### What needs to be done
Below are some records; return each one exactly.

___ Records provided ___

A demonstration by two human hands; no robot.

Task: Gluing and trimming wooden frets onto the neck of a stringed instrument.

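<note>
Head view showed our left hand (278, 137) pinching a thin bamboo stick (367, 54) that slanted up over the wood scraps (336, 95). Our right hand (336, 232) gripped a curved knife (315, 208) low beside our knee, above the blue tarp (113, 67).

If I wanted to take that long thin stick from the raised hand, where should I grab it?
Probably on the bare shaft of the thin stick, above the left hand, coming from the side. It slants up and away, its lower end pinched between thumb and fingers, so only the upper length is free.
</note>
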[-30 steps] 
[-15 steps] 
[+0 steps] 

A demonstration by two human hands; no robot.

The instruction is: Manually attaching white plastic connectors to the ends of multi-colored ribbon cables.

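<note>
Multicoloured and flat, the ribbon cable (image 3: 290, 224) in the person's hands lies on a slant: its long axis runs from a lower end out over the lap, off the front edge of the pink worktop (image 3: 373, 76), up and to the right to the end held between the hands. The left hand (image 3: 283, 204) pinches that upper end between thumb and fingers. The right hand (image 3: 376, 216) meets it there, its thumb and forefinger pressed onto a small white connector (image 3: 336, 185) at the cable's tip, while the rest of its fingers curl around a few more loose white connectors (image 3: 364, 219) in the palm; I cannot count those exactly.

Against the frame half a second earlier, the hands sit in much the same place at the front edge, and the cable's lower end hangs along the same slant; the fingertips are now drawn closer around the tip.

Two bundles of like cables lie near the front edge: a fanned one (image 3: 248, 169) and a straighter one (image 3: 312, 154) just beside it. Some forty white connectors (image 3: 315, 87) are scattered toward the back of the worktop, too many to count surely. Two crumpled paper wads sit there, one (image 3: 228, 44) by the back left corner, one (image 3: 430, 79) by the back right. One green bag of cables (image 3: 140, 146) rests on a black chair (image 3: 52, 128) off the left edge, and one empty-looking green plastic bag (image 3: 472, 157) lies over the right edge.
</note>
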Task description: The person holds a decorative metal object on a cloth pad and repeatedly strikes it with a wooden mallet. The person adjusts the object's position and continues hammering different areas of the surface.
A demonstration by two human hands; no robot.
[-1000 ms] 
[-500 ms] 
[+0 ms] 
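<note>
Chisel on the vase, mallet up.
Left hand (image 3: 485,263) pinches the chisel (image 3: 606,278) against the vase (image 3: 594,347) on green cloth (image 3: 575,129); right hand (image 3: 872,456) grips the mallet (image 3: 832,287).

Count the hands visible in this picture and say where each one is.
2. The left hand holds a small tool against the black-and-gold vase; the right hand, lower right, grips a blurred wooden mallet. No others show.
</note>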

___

### Task output
A demonstration by two human hands; no robot.

Task: Gluing and trimming wooden frets onto the neck of a stringed instrument.

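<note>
Head view showed our left hand (278, 137) pinching a thin bamboo stick (367, 54) that slanted up over the wood scraps (336, 95). Our right hand (336, 232) gripped a curved knife (315, 208) low beside our knee, above the blue tarp (113, 67).

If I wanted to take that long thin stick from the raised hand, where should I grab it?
Probably on the bare shaft of the thin stick, above the left hand, coming from the side. It slants up and away, its lower end pinched between thumb and fingers, so only the upper length is free.
</note>
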[-30 steps] 
[-15 steps] 
[+0 steps] 

A demonstration by two human hands; no robot.

The instruction is: Manually attaching white plastic connectors to the ends of multi-colored ribbon cables.

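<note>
Multicoloured and flat, the ribbon cable (image 3: 290, 224) in the person's hands lies on a slant: its long axis runs from a lower end out over the lap, off the front edge of the pink worktop (image 3: 373, 76), up and to the right to the end held between the hands. The left hand (image 3: 283, 204) pinches that upper end between thumb and fingers. The right hand (image 3: 376, 216) meets it there, its thumb and forefinger pressed onto a small white connector (image 3: 336, 185) at the cable's tip, while the rest of its fingers curl around a few more loose white connectors (image 3: 364, 219) in the palm; I cannot count those exactly.

Against the frame half a second earlier, the hands sit in much the same place at the front edge, and the cable's lower end hangs along the same slant; the fingertips are now drawn closer around the tip.

Two bundles of like cables lie near the front edge: a fanned one (image 3: 248, 169) and a straighter one (image 3: 312, 154) just beside it. Some forty white connectors (image 3: 315, 87) are scattered toward the back of the worktop, too many to count surely. Two crumpled paper wads sit there, one (image 3: 228, 44) by the back left corner, one (image 3: 430, 79) by the back right. One green bag of cables (image 3: 140, 146) rests on a black chair (image 3: 52, 128) off the left edge, and one empty-looking green plastic bag (image 3: 472, 157) lies over the right edge.
</note>
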Task description: The person holds a decorative metal object on a cloth pad and repeatedly strikes it with a wooden mallet. The person adjusts the object's position and continues hammering different areas of the surface.
A demonstration by two human hands; no robot.
[-1000 ms] 
[-500 ms] 
[+0 ms] 
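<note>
Chisel on the vase, mallet up.
Left hand (image 3: 485,263) pinches the chisel (image 3: 606,278) against the vase (image 3: 594,347) on green cloth (image 3: 575,129); right hand (image 3: 872,456) grips the mallet (image 3: 832,287).

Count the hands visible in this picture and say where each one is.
2. The left hand holds a small tool against the black-and-gold vase; the right hand, lower right, grips a blurred wooden mallet. No others show.
</note>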

The output contains nothing more.